Have no fear Shiv, Thanosism still exists and, we'll be watching Bryan as the last man in that ring in Philly onwards to facing and beating Brock at WM31! It's going to happen, no doubt in my mind.

And Reigns push will slow down finally and WWE will allow him to build a ground swell of fan support through a US Title reign over Rusev before finally giving a big title win either at SS 2015 or WM32.


----------



## Trifektah (Nov 21, 2011)

It's gotta be Daniel Bryan vs Brock at Mania and Reigns vs Rusev for the US Title

Any other options is wrong, just wrong.


----------



## looper007 (Dec 20, 2014)

SpeedStick said:


> ^^ This guy can see what's coming
> 
> 
> 
> ...


Who's going to end up as Comedy fodder once Cena beats him. No thanks.


----------



## StraightYesSociety (Apr 4, 2014)




----------



## THANOS (Jun 20, 2006)

KO Bossy said:


> I applaud optimism. But considering the dumb shit this company has done in the past 3 years...
> 
> -Making Summer of Punk into Kevin Nash vs Triple H
> -Not even letting Bryan be in the 2014 Rumble and letting Batista win 6 days after his return
> ...


I guess I have a bit hedge this time around compared to last year. But before I get into that;

Everything you listed, we definitely went through, but this time I think WWE has actually seen how much they need Bryan. I haven't been watching much since he went down and Cena buried the Wyatts after Summerslam, but it sounds like the shows have had this dead feeling to them for awhile with apathy from the crowds.

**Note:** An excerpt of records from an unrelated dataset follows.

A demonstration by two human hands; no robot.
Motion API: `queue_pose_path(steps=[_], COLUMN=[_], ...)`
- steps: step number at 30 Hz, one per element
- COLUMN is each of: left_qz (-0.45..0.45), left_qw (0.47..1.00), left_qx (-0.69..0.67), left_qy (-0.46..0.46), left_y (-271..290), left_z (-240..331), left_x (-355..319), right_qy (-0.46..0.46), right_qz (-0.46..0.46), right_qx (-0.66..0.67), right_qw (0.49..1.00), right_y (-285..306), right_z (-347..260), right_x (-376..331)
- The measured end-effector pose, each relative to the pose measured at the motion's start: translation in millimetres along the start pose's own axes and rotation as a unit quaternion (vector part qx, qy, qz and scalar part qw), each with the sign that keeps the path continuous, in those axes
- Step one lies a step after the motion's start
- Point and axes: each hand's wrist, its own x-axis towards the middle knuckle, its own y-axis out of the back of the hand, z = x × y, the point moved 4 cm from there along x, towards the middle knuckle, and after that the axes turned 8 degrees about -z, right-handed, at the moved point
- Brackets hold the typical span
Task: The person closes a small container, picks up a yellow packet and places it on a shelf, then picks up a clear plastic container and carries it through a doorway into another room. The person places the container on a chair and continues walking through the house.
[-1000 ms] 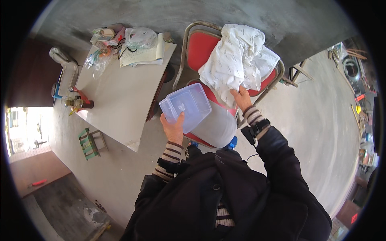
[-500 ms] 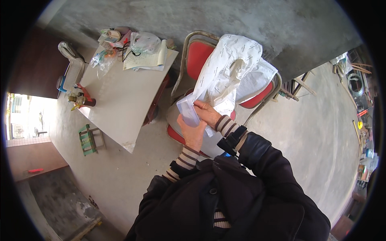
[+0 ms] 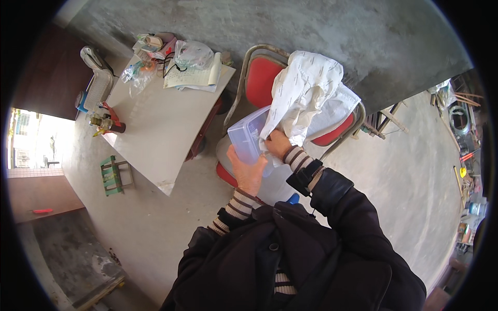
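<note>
The left hand [image 3: 248, 170] is closed on the near end of a clear plastic box [image 3: 243, 133], with the thumb toward the right side. The box is raised and tilted in front of the person, above the seat of a red chair [image 3: 262, 82] with a metal tube frame.

The right hand [image 3: 278, 144] is just beside the box, at its right side. Its fingers are curled and bunched on the near end of a white sheet [image 3: 306, 78]; the fingertips are partly hidden, so their exact contact with the box cannot be told. The sheet carries fine dark print. It runs from the right hand to the far side, where it lies crumpled over the chair's backrest.

A translucent plastic piece [image 3: 276, 185] is on the near side, below the hands and partly covered by them.

A table [image 3: 161, 129] with a pale top is to the left of the chair. Papers [image 3: 181, 78] and a clear plastic bag [image 3: 193, 55] are at its far end. A dark cylinder [image 3: 118, 126] with a brass-coloured fitting is near its left edge. A green stool [image 3: 110, 177] is on the floor, left of the table's near corner. A wire coil [image 3: 458, 119] is at the far right.
</note>
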Motion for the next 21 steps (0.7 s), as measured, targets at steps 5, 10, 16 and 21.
queue_pose_path(steps=[5, 10, 16, 21], left_qz=[0.011, -0.011, -0.045, -0.051], left_qw=[0.999, 1.000, 0.997, 0.997], left_qx=[0.050, 0.024, 0.037, 0.034], left_qy=[0.002, 0.003, -0.058, -0.040], left_y=[-5.4, -6.2, 3.9, 10.1], left_z=[2.0, 1.9, 16.4, 17.3], left_x=[5.8, 10.9, -2.8, 0.9], right_qy=[0.069, 0.059, 0.038, 0.038], right_qz=[-0.194, -0.090, 0.189, 0.192], right_qx=[0.294, 0.474, -0.089, -0.074], right_qw=[0.933, 0.874, 0.977, 0.978], right_y=[-0.3, 1.1, 21.5, 15.9], right_z=[-24.0, -33.2, -23.0, -20.1], right_x=[-9.0, -9.8, 10.8, 11.3])
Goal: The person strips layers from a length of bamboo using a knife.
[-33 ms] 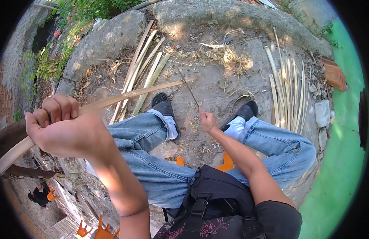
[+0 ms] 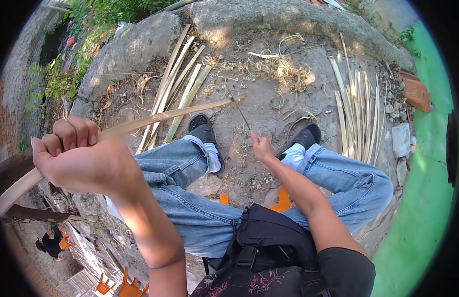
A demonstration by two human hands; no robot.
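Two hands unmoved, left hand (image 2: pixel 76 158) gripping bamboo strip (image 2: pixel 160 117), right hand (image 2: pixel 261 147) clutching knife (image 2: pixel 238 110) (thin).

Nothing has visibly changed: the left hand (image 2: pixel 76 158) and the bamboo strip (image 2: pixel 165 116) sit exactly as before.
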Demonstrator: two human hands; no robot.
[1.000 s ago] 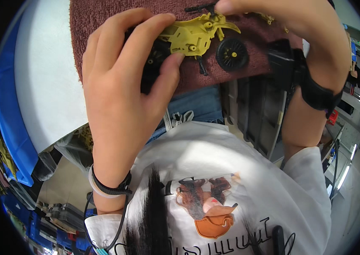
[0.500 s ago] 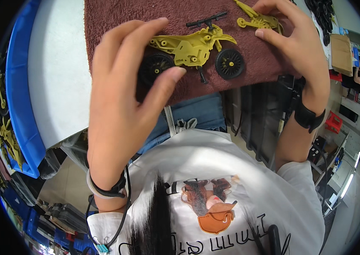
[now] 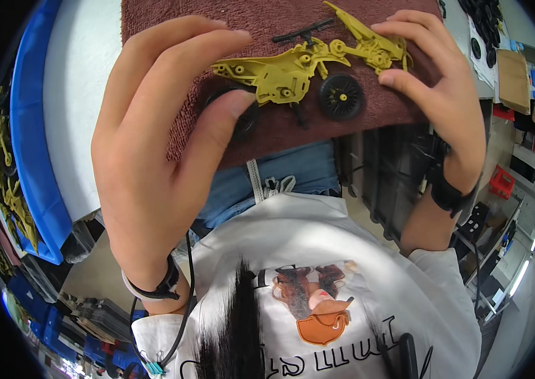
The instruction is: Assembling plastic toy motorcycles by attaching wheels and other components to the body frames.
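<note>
Now the yellow toy motorcycle frame (image 3: pixel 286 72) lies lower on the brown towel (image 3: pixel 267 129) than half a second ago, at 12 o'clock. Left hand (image 3: pixel 154 158): fingers curled, thumb pressing the rear black wheel (image 3: pixel 239 114). Right hand (image 3: pixel 435 95): fingers pinch the yellow fork piece (image 3: pixel 368 41), apparently. Brown cardboard box (image 3: pixel 512 79) at 2 o'clock; blue bin (image 3: pixel 27 139) at 9 o'clock.

— How's the light?
— Bright and even from overhead; soft shadows sit under the left hand (image 3: pixel 160 158) on the brown towel (image 3: pixel 356 120).
— Sharpness?
— Centre crisp, edges bend strongly, corners go black, and the white table (image 3: pixel 84 95) glares slightly.
</note>
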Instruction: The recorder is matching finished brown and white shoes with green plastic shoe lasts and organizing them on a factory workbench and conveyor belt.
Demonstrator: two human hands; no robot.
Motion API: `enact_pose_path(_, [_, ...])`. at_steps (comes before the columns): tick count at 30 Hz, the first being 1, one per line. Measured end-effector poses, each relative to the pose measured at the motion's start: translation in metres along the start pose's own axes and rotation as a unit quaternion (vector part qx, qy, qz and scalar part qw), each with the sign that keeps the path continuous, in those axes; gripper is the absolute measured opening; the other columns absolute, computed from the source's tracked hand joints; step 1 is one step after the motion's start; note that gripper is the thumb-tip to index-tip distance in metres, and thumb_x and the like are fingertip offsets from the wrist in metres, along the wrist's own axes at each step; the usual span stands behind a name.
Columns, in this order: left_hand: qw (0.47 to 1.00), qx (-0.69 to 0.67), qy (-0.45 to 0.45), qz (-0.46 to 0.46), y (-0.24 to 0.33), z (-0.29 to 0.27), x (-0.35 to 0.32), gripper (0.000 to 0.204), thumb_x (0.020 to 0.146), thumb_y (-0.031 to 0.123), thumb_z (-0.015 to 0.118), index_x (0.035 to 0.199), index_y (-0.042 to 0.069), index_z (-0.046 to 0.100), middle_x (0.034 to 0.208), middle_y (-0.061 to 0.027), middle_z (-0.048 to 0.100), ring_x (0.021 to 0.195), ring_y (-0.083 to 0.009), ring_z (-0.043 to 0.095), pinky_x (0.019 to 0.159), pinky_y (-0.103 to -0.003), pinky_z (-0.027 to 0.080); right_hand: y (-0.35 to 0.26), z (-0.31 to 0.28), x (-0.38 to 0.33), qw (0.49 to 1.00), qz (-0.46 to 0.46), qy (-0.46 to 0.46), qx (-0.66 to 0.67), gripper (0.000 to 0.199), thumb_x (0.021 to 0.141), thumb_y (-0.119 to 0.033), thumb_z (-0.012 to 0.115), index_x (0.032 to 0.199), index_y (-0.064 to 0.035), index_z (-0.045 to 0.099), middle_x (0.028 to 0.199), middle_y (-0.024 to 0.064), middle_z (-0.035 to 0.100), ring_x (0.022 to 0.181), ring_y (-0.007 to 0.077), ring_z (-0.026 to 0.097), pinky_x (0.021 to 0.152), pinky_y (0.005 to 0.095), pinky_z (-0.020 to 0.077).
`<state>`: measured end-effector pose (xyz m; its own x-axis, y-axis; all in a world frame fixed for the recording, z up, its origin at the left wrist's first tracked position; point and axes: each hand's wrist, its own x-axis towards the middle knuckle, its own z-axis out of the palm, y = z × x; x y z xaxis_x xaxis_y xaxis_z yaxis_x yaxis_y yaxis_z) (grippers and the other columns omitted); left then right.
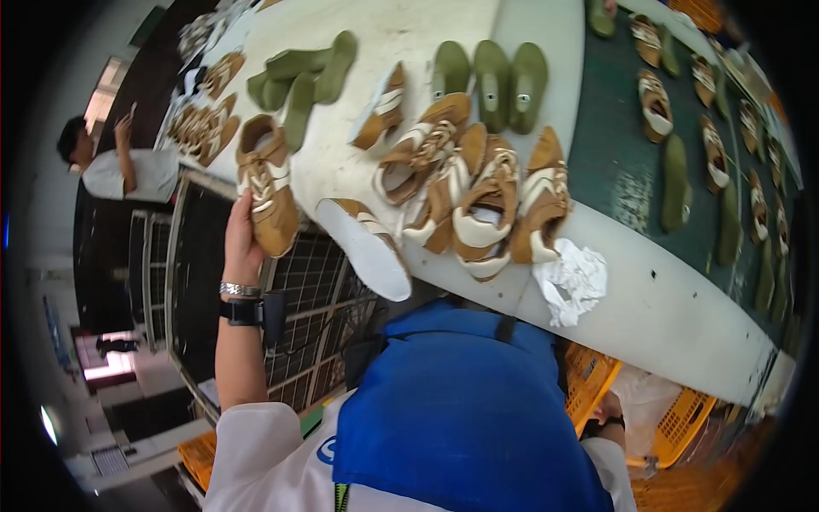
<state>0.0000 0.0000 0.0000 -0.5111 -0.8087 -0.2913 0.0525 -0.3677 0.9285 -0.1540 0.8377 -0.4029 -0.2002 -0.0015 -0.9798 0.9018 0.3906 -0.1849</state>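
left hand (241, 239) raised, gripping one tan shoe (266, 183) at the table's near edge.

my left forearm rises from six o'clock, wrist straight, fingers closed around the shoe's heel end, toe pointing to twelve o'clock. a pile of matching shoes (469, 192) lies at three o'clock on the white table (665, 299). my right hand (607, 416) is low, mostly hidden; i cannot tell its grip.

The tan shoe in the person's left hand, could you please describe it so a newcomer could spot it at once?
Start at the white table and go to its left edge. There the left hand holds up a tan shoe with white stripes and laces. Unlike the piled shoes, it is off the table.
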Motion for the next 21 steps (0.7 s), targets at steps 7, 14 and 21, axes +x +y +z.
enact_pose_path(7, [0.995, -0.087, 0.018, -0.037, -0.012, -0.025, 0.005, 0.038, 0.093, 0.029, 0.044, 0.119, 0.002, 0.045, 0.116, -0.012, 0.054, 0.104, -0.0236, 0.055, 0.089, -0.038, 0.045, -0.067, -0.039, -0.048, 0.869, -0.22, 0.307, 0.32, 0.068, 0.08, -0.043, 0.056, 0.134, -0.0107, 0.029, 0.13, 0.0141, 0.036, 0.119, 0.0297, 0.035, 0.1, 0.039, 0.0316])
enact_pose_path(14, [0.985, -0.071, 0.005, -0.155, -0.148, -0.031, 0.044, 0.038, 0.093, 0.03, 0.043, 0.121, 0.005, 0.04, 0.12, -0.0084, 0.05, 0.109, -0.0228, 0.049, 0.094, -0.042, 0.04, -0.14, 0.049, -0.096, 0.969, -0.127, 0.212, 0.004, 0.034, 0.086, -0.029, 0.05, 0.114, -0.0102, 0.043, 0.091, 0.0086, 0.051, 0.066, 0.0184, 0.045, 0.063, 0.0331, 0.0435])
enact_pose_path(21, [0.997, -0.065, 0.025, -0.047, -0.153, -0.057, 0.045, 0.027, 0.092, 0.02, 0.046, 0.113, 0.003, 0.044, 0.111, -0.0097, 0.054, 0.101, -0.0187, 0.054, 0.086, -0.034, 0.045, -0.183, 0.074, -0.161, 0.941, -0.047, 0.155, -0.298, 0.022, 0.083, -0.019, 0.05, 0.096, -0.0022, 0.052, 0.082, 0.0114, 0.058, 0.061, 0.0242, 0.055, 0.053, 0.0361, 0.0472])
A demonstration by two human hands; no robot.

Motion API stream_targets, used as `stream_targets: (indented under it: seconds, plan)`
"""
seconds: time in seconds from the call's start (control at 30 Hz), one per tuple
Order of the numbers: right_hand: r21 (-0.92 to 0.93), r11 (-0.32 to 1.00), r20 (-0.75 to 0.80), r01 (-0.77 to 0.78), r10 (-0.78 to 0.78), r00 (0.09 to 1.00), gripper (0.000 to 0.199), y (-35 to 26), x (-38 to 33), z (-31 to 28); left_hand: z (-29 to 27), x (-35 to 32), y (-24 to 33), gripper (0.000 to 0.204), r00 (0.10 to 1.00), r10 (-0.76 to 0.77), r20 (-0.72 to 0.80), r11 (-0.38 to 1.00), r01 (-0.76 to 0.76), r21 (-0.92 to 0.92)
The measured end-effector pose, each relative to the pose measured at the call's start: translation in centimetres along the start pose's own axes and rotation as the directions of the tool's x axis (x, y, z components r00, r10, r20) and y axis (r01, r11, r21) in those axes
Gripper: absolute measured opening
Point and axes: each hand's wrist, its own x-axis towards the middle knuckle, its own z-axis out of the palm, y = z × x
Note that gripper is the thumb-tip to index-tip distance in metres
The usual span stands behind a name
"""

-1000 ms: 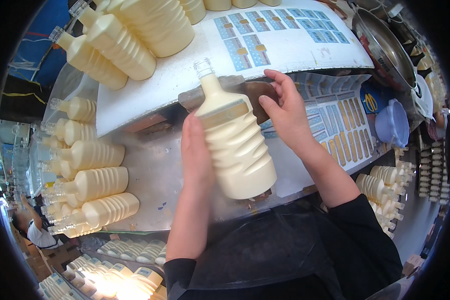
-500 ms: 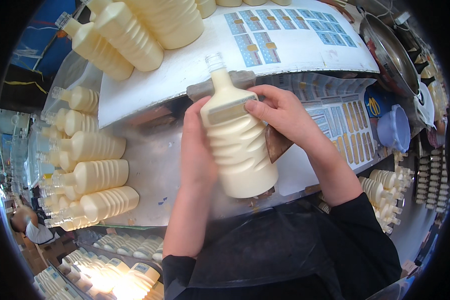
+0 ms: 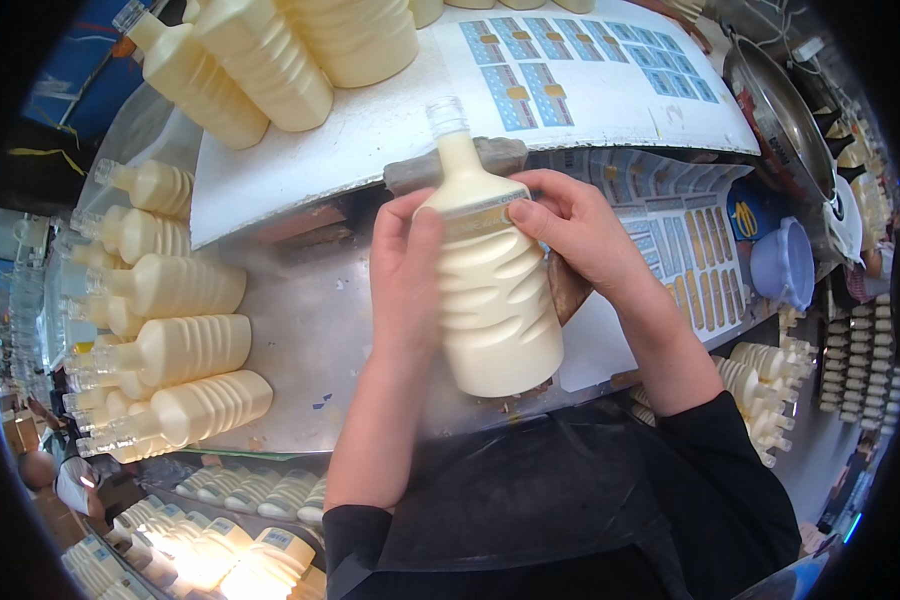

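The bottle [image 3: 492,290], cream-filled and ribbed, is held above the tabletop [image 3: 300,330] with its clear neck pointing away from the person. A narrow label strip sits across its shoulder. The left hand [image 3: 405,270] is closed around the bottle's left flank, thumb lying along the front. The right hand [image 3: 580,235] grips the right shoulder, its thumb pressing the strip's right end. To do this well, I judge the left hand should keep the bottle from rolling while the right thumb smooths the strip level and flat, working outward so no crease forms. Just behind the bottle lies a white board [image 3: 390,120] carrying label sheets [image 3: 530,70] and more bottles. Further filled bottles [image 3: 185,350] lie in a row at the left, well apart from the hands. A pale blue bowl [image 3: 785,270] sits to the right.
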Motion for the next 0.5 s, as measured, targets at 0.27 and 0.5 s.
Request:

I wouldn't be surprised if Vince was just hoping Bryan would be cleared to go and save his show, but up until this past week, or so, he was content in letting Bryan recover slowly. I think after Reigns' reaction last week, and consistently showing he's not quite ready for the push they want to give him, Vince called Bryan and asked him to return early, and Bryan probably said alright I'll do it.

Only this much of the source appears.